* _ASSIGNMENT_:
Transcribe the listing below verbatim, omitting pictures.

* _DATASET CONTENT_:
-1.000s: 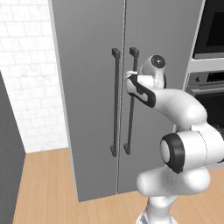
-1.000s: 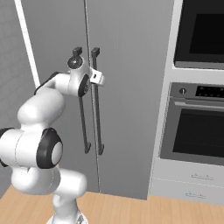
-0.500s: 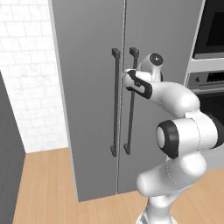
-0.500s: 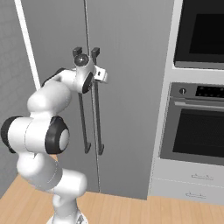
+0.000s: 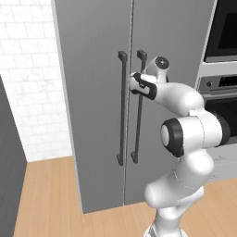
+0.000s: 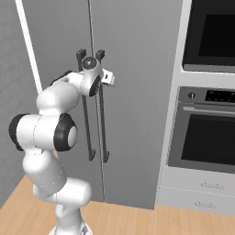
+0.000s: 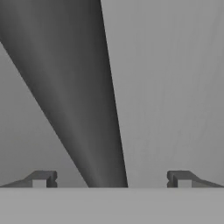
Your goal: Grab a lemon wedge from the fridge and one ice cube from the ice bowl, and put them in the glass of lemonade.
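Observation:
The fridge (image 5: 92,92) stands shut in front of me, a tall grey double-door unit also seen in the right base view (image 6: 137,101). Two dark vertical bar handles run down its middle, the left handle (image 5: 122,111) and the right handle (image 5: 139,120). My gripper (image 5: 134,84) is up against the top part of the right handle (image 6: 102,128). In the hand view the gripper (image 7: 111,179) is open, and the dark handle (image 7: 74,87) passes between its fingertips (image 7: 41,178) without either touching it. The lemon wedge, ice cube, ice bowl and glass of lemonade are out of view.
A built-in oven stack (image 6: 206,128) with drawers below it stands right of the fridge. A white brick wall (image 5: 28,69) and a dark panel (image 5: 7,162) lie to the left. The wooden floor (image 5: 46,199) is bare in front of the fridge.
The arm's elbow has swung up and closer to the fridge. The hand has stayed at the top of the handles, shifting only slightly. The jaws remain open.

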Tool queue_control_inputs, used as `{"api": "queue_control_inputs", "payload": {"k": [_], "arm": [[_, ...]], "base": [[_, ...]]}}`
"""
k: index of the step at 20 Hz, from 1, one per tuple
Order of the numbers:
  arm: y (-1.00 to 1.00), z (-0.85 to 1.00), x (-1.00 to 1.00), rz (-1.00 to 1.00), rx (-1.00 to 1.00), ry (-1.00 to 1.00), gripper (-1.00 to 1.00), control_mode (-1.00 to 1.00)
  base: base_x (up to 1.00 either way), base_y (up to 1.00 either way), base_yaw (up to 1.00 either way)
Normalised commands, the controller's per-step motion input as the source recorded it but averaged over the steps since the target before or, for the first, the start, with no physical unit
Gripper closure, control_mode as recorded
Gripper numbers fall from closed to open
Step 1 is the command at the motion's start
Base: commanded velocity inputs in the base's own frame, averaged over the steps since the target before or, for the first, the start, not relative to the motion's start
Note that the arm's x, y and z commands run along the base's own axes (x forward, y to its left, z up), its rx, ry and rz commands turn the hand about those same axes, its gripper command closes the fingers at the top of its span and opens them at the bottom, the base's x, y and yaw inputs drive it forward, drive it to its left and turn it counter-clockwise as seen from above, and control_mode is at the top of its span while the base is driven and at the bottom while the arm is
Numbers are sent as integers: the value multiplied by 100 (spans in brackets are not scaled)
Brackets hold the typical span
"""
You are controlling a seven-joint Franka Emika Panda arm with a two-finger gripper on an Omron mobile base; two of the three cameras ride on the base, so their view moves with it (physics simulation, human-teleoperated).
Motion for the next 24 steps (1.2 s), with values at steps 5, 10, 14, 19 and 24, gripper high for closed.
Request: {"api": "queue_control_inputs", "payload": {"k": [5,10,14,19,24], "arm": [[0,-23,43,0,0,0,-100,-100],[0,0,10,0,0,0,-100,-100],[0,0,1,0,0,0,100,-100],[0,0,0,0,0,0,100,-100],[0,0,9,0,0,0,100,-100]], "base": [[0,0,0],[0,0,0],[0,0,0],[0,0,0],[0,0,0]]}}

* _RESPONSE AREA_:
-1.000s: 
-1.000s: 
-0.500s: 
-0.500s: 
+0.000s: 
+0.000s: 
+0.000s: 
Your goal: Grab a lemon wedge from the fridge and one ice cube from the ice bowl, and put them in the glass of lemonade.
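Observation:
The fridge (image 5: 92,92) stands shut in front of me, a tall grey double-door unit also seen in the right base view (image 6: 137,101). Two dark vertical bar handles run down its middle, the left handle (image 5: 122,111) and the right handle (image 5: 139,120). My gripper (image 5: 134,84) is up against the top part of the right handle (image 6: 102,128). In the hand view the gripper (image 7: 111,179) is open, and the dark handle (image 7: 74,87) passes between its fingertips (image 7: 41,178) without either touching it. The lemon wedge, ice cube, ice bowl and glass of lemonade are out of view.
A built-in oven stack (image 6: 206,128) with drawers below it stands right of the fridge. A white brick wall (image 5: 28,69) and a dark panel (image 5: 7,162) lie to the left. The wooden floor (image 5: 46,199) is bare in front of the fridge.
The arm's elbow has swung up and closer to the fridge. The hand has stayed at the top of the handles, shifting only slightly. The jaws remain open.
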
Tool queue_control_inputs, used as `{"api": "queue_control_inputs", "payload": {"k": [_], "arm": [[_, ...]], "base": [[_, ...]]}}`
"""
k: index of the step at 20 Hz, from 1, one per tuple
Order of the numbers:
  arm: y (-1.00 to 1.00), z (-0.85 to 1.00), x (-1.00 to 1.00), rz (-1.00 to 1.00), rx (-1.00 to 1.00), ry (-1.00 to 1.00), gripper (-1.00 to 1.00), control_mode (-1.00 to 1.00)
  base: base_x (up to 1.00 either way), base_y (up to 1.00 either way), base_yaw (up to 1.00 either way)
Normalised commands, the controller's per-step motion input as the source recorded it but averaged over the steps since the target before or, for the first, the start, with no physical unit
Gripper closure, control_mode as recorded
Gripper numbers fall from closed to open
Step 1 is the command at the motion's start
Base: commanded velocity inputs in the base's own frame, averaged over the steps since the target before or, for the first, the start, not relative to the motion's start
Note that the arm's x, y and z commands run along the base's own axes (x forward, y to its left, z up), its rx, ry and rz commands turn the hand about those same axes, its gripper command closes the fingers at the top of its span and opens them at the bottom, the base's x, y and yaw inputs drive it forward, drive it to its left and turn it counter-clockwise as seen from above, and control_mode is at the top of its span while the base is driven and at the bottom while the arm is
Numbers are sent as integers: the value multiplied by 100 (spans in brackets are not scaled)
Brackets hold the typical span
"""
You are controlling a seven-joint Franka Emika Panda arm with a two-finger gripper on an Omron mobile base; two of the three cameras ride on the base, so their view moves with it (physics simulation, human-teleoperated).
Motion for the next 24 steps (1.2 s), with values at steps 5, 10, 14, 19 and 24, gripper high for closed.
Request: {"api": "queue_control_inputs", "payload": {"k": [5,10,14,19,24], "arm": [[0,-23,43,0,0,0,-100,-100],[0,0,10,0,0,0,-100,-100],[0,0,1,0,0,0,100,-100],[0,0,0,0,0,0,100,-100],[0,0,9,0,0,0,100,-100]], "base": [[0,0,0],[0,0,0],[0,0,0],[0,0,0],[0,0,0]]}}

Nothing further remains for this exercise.